The UK is playing a prominent role in the mission, having supplied critical equipment for the SDO's instruments.

Professor Harrison explained: "The UK has played an important part in the scientific investment and planning for this mission, and we have supplied the CCD-based camera systems for two of the major instruments aboard SDO.

"With the launch under our belts we look forward now to the first images from SDO - showing the complex solar atmosphere in unprecedented detail."

The $850m (£545m) Solar Dynamics Observatory will study the Sun from a geosynchronous orbit above the Earth, and will operate for at least five years.

Its three remote sensing instruments are:

Helioseismic and Magnetic Imager (HMI): will study the motions and magnetic fields at the Sun's surface, or photosphere, to determine what is happening inside the star. It will try to decipher the physics of the solar dynamo - the very source of the Sun's activity. The dynamo regulates all forms of solar activity from the lightning-fast eruptions of solar flares to the slow decadal undulations of the sunspot cycle.

Atmospheric Imaging Assembly (AIA): is a suite of four telescopes that will image the corona, the outer layer of the Sun's atmosphere. The AIA filters cover 10 different wavelength bands, or colours, from the extreme ultraviolet to the visible. It will see details as small as 725km across. These images will be acquired every 10 seconds. Previous observatories have taken pictures at best every few minutes.

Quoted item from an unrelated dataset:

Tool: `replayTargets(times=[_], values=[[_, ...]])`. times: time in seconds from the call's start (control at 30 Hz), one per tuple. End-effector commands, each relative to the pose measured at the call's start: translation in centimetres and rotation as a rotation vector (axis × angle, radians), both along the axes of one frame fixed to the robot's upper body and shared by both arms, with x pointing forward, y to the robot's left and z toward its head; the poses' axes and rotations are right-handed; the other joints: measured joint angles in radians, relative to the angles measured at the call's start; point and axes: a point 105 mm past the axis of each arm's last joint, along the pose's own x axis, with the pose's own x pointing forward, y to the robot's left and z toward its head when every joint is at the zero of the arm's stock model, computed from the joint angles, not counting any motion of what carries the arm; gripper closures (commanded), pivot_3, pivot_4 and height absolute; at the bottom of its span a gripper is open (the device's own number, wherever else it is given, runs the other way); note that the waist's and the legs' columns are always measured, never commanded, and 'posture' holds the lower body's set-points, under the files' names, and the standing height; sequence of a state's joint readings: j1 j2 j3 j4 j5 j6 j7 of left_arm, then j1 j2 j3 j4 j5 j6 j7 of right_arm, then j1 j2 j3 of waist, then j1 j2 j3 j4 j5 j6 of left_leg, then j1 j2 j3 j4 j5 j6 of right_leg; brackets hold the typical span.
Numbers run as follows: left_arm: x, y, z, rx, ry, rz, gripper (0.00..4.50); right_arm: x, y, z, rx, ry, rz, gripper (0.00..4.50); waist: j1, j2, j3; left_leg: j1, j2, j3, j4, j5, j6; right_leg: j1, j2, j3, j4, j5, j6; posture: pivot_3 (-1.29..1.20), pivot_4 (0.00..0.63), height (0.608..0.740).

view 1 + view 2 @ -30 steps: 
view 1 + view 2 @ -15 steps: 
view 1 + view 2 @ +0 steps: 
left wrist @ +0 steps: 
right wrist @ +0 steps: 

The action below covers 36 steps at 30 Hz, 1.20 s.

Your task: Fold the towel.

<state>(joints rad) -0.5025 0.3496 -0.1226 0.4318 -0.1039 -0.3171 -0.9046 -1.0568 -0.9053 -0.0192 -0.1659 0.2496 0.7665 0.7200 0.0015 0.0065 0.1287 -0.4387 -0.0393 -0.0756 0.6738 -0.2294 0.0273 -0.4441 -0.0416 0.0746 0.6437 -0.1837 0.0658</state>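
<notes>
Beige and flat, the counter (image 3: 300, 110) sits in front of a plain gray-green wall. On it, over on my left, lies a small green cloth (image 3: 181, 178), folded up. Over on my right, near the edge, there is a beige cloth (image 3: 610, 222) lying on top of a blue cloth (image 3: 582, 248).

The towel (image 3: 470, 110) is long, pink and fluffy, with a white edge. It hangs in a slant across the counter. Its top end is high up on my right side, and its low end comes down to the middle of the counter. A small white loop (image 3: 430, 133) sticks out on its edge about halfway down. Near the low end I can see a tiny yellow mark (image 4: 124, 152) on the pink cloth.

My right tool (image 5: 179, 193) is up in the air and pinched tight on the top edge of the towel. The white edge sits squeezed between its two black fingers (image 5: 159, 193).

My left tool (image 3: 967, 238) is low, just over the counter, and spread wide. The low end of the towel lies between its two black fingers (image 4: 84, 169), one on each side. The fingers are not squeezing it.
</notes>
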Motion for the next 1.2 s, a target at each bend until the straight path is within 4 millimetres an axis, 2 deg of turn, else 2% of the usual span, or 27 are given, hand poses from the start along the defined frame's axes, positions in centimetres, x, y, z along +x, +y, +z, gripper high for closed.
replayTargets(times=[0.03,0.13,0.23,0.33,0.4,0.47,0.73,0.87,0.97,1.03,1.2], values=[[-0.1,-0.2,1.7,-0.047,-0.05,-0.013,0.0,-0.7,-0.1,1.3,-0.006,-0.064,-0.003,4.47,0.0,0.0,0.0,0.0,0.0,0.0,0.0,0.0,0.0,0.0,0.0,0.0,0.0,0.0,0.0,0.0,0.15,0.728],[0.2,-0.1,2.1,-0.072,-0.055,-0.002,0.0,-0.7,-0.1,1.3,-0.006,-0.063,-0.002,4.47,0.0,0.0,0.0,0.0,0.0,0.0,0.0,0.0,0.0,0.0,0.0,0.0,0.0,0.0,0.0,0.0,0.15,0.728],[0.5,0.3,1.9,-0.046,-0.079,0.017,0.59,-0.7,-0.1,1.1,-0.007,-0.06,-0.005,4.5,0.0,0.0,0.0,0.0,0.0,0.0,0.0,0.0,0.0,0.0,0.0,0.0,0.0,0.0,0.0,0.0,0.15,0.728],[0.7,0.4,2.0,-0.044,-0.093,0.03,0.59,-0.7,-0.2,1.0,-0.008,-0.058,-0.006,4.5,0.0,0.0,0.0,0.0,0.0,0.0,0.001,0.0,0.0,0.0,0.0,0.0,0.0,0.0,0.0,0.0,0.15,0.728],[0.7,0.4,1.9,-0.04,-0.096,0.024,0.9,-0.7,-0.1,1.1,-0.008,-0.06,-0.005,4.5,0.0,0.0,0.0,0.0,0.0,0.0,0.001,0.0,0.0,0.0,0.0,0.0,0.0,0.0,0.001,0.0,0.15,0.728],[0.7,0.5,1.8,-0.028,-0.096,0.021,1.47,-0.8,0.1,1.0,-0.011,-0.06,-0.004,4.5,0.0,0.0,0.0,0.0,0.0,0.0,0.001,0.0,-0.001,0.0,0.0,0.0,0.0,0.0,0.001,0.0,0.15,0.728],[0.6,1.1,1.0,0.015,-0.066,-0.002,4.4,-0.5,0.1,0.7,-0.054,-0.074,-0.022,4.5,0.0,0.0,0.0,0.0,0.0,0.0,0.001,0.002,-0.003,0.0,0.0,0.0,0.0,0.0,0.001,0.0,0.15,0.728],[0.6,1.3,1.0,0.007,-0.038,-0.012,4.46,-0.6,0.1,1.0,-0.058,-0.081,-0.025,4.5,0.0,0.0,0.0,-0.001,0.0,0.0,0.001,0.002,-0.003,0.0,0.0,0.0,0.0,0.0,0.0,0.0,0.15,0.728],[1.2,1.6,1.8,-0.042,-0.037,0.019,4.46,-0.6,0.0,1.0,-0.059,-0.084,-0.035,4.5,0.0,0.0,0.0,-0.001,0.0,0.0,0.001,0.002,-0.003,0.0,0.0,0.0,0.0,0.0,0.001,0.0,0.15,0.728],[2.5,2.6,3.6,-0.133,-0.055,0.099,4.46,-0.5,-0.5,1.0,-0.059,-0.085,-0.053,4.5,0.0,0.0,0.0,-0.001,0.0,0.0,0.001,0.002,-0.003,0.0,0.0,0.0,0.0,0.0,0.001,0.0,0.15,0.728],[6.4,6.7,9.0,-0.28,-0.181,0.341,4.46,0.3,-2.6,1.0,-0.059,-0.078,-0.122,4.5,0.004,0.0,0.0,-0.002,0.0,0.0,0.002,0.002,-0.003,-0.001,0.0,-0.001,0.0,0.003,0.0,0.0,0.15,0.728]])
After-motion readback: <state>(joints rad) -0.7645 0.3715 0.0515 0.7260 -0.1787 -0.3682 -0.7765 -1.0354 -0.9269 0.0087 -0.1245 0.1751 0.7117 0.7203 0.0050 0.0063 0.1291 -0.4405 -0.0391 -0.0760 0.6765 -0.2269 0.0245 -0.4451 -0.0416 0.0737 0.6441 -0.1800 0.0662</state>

Extreme Ultraviolet Variability Experiment (EVE): will measure the Sun's energy output in extreme-ultraviolet (E-UV) wavelengths (this is called irradiance) with unprecedented precision. The Sun is at its most variable in the E-UV. E-UV rays can break apart atoms and molecules in the Earth's upper-atmosphere, creating a layer of ions that can severely disturb radio signals.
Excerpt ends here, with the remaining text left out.